5 Ways You Can Get Ready for the Cookieless World
Opensense and Tugboat Logic recently hosted a webinar on the cookieless future (check out the webinar recording and the blog post for the full context on cookieless).
But if you’d rather get up to speed here, then this paraphrase of Snoop Dogg sums everything up: if you ain’t up on thangs, Google is the name, and killing tracking cookies is the game 🍪
Here are 5 tactics you should implement now before Google takes away all the cookies in 2022:
1. Keep this convo going with your data, sales, web dev, and exec teams.
We marketers always have to be educating both internal (our teammates) and external (our customers and prospective buyers) audiences. Even if you don’t feel like you have enough info about the topic, you should at least start bringing this conversation up with the broader GTM team.
A good start would be with your marketing team (especially your boss), followed by the ops (both sales and marketing) folks. And assuming you have web developers and data/analytics people who maintain your website and customer data servers, they would be the next best group to brief.
Here are some articles you can share internally:
- Bloomberg’s overview on cookieless (published 16 Jul 2020)
- Search Engine Land’s nicely written analysis / hot take (published 14 Feb 2020)
1a. If you’re at a company with over 100 employees, here’s what you need to do.
- If you don’t have one already, get a customer data platform (CDP)
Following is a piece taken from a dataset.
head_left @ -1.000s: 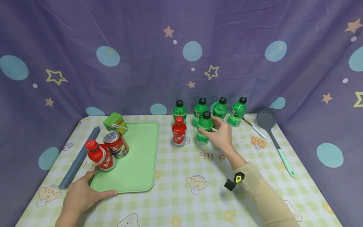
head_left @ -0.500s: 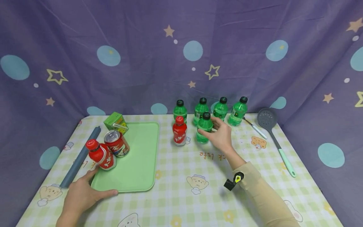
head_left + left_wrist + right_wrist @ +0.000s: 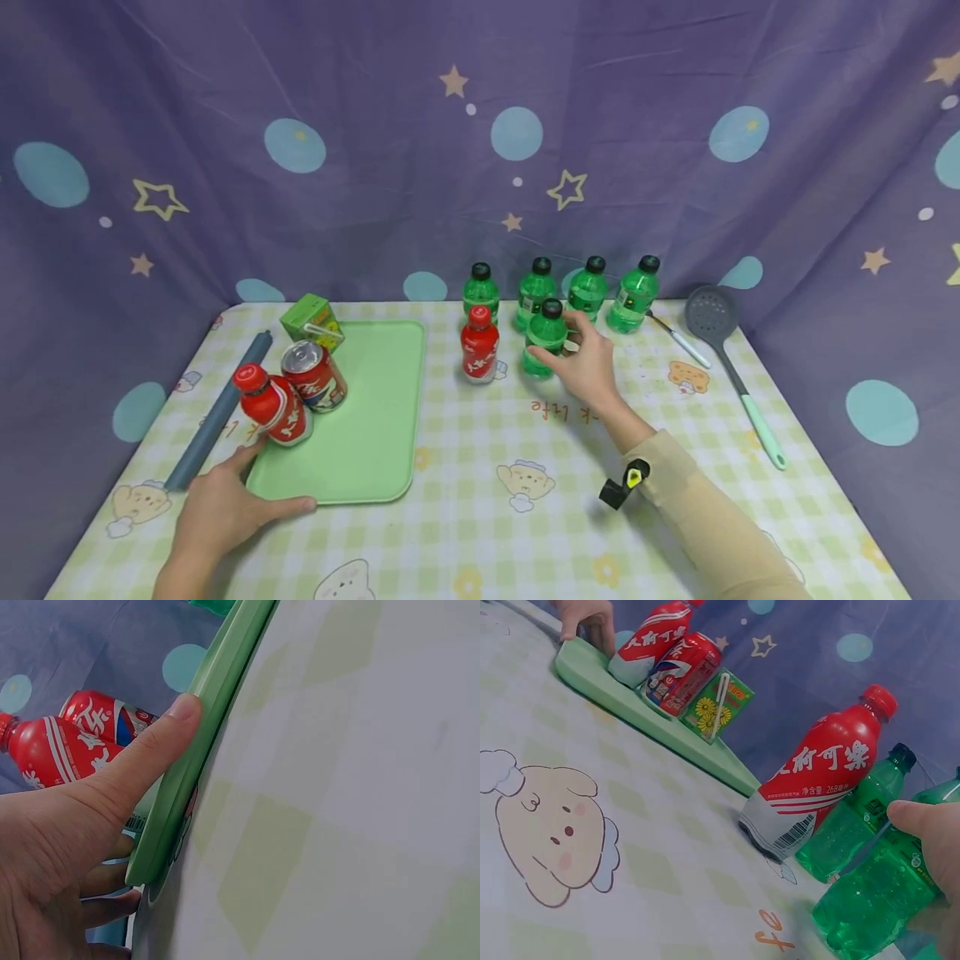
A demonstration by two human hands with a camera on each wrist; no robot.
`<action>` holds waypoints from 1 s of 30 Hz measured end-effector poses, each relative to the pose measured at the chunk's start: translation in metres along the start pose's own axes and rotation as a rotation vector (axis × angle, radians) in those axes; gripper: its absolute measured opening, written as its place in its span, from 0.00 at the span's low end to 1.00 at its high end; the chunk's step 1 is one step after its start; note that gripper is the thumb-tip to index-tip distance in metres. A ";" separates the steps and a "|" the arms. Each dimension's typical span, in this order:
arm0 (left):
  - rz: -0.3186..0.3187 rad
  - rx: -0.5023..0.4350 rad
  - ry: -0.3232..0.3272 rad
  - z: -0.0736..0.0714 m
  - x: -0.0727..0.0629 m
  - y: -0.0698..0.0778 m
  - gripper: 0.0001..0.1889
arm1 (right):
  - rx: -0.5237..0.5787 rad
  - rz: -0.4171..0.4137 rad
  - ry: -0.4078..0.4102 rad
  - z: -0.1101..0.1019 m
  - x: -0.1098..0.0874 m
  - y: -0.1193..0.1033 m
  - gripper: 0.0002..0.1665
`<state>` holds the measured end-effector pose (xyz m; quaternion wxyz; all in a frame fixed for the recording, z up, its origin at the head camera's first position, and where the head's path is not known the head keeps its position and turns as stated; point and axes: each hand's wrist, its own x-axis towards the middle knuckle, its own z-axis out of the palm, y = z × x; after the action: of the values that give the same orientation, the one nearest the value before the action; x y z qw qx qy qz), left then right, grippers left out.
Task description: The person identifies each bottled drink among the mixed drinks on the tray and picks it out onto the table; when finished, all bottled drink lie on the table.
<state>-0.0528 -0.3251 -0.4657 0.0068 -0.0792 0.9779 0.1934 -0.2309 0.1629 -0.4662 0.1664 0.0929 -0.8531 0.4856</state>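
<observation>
My right hand (image 3: 583, 360) holds a green bottle (image 3: 546, 333) with a black cap, thumb on one side and fingers on the other. It stands upright near the table's back. Just left of it is a red cola bottle (image 3: 479, 348), apart from the hand. My left hand (image 3: 225, 510) rests at the near left corner of a light green tray (image 3: 375, 492); its straight thumb (image 3: 161, 739) touches the rim. On the tray are another red cola bottle (image 3: 276, 408), a red cola can (image 3: 315, 379) and a green juice box (image 3: 312, 323) with a straw.
Several more green bottles (image 3: 636, 296) line the back of the table. A small white-handled utensil (image 3: 688, 348) and a slotted turner (image 3: 738, 379) lie at the right. Along the tray's left side lies a blue-grey rod (image 3: 217, 417). A purple curtain (image 3: 360, 167) hangs behind.
The whole head view has shifted slightly to the right. Both hands keep nearly the same places, the right on the green bottle and the left at the tray corner.
</observation>
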 end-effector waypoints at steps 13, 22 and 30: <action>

- If you already have a CDP, then you’re already ahead of the curve
- Make CRM clean-up a priority for Q4 (and on an ongoing basis every 3-6 mo if you can)
2. Test new channels like email signatures and email ad banners.
Email signatures are unassuming, but everyone reads them (I’m willing to bet my non-existent 401k savings that you’ve peeked at your fair share of people’s email signatures). The great thing about email signatures is the fact that it’s prime real estate: ad blockers don’t block them and pretty much everyone has an email signature (especially those execs that fall in your ICP).
Before you call BS on this, you should check out what the award-winning marketers at Outreach, Adobe, and Salesforce have been doing with email signature marketing tools like Opensense. They’ve created their own ad inventory off the back of their contacts and from the emails their customer-facing teams send every day. And more importantly, they’ve increased sales and contact engagement, and successfully promoted marketing campaigns and large-scale events – check out the example from Outreach:
3. Practice good CRM hygiene habits.
I’m guilty of not following CRM hygiene best practices. It’s a drag at times, and when I look at all the misspelled contacts and missing demographic info in my CRM, I immediately head to the kitchen to grab the cheese grater (because I’d rather cheese grate my face than clean up that mess).
In all seriousness, I recommend the next best thing to do is make sure you’re running CRM cleaning campaigns with your ops peeps (both sales and marketing ops, if your company employs both) every quarter. Like cleaning your house, it’s best to clean up your CRM little by little every month so that you don’t feel overwhelmed at how tall of an order it is. But, if cleaning it every month is a stretch for you, then aim to clean it quarterly by:
- Deleting outdated and bounced contacts (especially hard bounced email addresses)
- Sending re-engagement email campaigns to push your contacts further down the funnel and give them the chance to opt out (helps to build goodwill for your brand)
4. Figure out ways to incentivize logging in.
This one is pretty self-explanatory. I will say that this is one tactic you should work on with your product and UX teams.
Note: I am not recommending gamifying how your users and customers log into their accounts (thanks to Nir Eyal, we all see how insidious gamification can be). I think there are ways to reduce even more friction around logging in and making it easier for users to stay logged in (e.g. the right mix of push notifications and pop-ups).
5. Always assume your audience wants to maintain as much privacy as possible.
By no means is this a call to “think differently” or “paradigm shift.” But, I will say that erring on the side of more privacy will greatly benefit your brand’s relationship with customers and prospective buyers.
Our audience is smart, and they’re not too thrilled about how smart advertising has become. Given their negative sentiments, the least we can do for our audience is to treat them with dignity and respect their wishes to browse and shop privately from time to time. When they want to engage with us, they’ll certainly come find us.
Putting it all together
These five tactics might seem basic, but they’re a good foundational start for you and your team.
All you have to do now is be like Nike ( or Shia) and just do it!